Dignity Health– St. Rose Dominican Hospitals

Behavioral Health Strategy and Crisis Center Development

  • Location: Henderson, NV


Dignity Health–St. Rose Dominican Hospitals (DH-SRDH) engaged ECG as an advisory partner to support ongoing efforts to identify, evaluate, and design care workflows for behavioral health patients. As a three-hospital system located in the Las Vegas area, DH-SRDH is the only faith-based nonprofit hospital system in Southern Nevada and serves a unique mix of full-time residents and a large tourist population. While the Las Vegas area is serviced by several health systems, behavioral health services are fragmented and access is limited.

the challenge

DH-SRDH struggled to meet the rising demand for behavioral health services in the Las Vegas area. The community had seen a 47% increase in inpatient (IP) stays with a primary behavioral health diagnosis in just over a year (2015–2016). Because of ECG’s long history of working with DH-SRDH on a range of strategic, financial, and operational projects, our behavioral health team was asked to assess IP and outpatient (OP) strategic options to improve care for mental health and substance use patients within the system’s service areas.

the process

To support DH-SRDH and address the needs of the community, ECG conducted a two-phase project that included an assessment of the service areas and the development of strategic recommendations. The assessment focused on gathering and analyzing background information and data on IP and OP utilization patterns to understand specific behavioral health service needs. Simultaneously, the team conducted interviews with stakeholders across the organization to understand the qualitative aspects of care delivery challenges. Next, the findings of the assessment were summarized, and a tactical set of recommendations were developed that would enable DH-SRDH to address the root causes ECG identified and reach its desired future state.
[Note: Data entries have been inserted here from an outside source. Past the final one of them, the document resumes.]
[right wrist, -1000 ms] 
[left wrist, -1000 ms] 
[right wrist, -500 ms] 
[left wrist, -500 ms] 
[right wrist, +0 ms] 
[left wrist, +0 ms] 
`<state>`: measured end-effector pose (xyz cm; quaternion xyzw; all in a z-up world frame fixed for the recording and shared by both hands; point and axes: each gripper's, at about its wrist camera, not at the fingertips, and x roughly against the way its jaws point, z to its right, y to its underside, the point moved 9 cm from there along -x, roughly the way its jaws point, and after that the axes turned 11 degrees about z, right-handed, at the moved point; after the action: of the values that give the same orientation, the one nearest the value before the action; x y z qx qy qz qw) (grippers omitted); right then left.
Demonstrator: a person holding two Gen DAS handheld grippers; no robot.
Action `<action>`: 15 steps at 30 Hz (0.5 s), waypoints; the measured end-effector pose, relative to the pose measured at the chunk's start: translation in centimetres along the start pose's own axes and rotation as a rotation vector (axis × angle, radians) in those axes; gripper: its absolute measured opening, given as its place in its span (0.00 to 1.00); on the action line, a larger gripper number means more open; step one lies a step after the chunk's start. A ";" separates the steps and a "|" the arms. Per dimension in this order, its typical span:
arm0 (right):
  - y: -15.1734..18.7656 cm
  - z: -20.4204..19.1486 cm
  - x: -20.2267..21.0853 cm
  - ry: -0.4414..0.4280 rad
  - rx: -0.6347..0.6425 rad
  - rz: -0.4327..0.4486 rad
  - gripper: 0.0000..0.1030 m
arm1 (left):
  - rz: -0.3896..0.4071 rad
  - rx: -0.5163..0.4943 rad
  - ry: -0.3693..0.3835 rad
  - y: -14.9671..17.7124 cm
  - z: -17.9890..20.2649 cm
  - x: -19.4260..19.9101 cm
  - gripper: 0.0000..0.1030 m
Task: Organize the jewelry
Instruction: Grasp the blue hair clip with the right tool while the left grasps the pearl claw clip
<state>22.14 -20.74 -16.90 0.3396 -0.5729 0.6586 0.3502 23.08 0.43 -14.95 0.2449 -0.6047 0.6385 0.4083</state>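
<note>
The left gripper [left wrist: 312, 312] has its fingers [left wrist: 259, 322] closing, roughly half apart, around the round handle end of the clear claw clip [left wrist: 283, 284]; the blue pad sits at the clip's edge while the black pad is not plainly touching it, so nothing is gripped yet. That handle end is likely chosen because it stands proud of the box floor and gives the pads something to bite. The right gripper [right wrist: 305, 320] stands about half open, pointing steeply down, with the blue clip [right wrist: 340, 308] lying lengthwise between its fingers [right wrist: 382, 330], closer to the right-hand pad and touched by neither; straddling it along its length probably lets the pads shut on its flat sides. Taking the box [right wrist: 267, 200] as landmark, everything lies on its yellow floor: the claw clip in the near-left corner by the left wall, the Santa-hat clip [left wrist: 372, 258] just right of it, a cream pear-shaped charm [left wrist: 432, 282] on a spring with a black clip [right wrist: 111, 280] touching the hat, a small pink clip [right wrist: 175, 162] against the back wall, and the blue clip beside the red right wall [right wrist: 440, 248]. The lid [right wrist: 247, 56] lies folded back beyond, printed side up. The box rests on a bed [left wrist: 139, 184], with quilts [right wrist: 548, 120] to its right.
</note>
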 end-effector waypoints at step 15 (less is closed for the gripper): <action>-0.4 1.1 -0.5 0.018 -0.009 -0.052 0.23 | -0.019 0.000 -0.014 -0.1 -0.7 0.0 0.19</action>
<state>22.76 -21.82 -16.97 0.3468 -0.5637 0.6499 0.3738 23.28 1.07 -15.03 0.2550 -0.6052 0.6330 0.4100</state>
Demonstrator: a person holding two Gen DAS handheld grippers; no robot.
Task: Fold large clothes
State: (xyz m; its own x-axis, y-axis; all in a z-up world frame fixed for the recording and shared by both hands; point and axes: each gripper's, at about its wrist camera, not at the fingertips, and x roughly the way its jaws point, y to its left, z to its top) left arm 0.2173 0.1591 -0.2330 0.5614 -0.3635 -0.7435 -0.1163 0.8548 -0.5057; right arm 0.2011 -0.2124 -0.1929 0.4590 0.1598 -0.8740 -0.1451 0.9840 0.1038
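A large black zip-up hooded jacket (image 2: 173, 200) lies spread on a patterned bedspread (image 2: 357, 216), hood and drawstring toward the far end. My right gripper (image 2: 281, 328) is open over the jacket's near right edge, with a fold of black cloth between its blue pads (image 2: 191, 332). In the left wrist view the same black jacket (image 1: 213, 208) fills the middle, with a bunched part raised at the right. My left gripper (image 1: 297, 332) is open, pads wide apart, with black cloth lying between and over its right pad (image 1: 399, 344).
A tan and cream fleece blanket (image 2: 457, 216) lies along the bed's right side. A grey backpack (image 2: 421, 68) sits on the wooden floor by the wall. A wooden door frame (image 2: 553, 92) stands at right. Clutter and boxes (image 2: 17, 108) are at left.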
Case Study Dignity Health Bh Figure 1

the outcome

ECG determined that a recently opened facility and additional development planned in the area were saturating IP behavioral health bed capacity; therefore, DH-SRDH decided to focus its attention on developing innovative crisis stabilization and ambulatory care models. These models could improve access to behavioral health services and simultaneously decrease the current need to board patients in the system’s ERs—often for several days—while awaiting transfer to IP mental health facilities. The strategy also supported the forging of a public-private partnership that retrains law enforcement and reduces the market’s reliance on hospital ERs as a safety net for inadequately resourced state and county mental health systems. Development of a behavioral health crisis center is currently in the planning stages.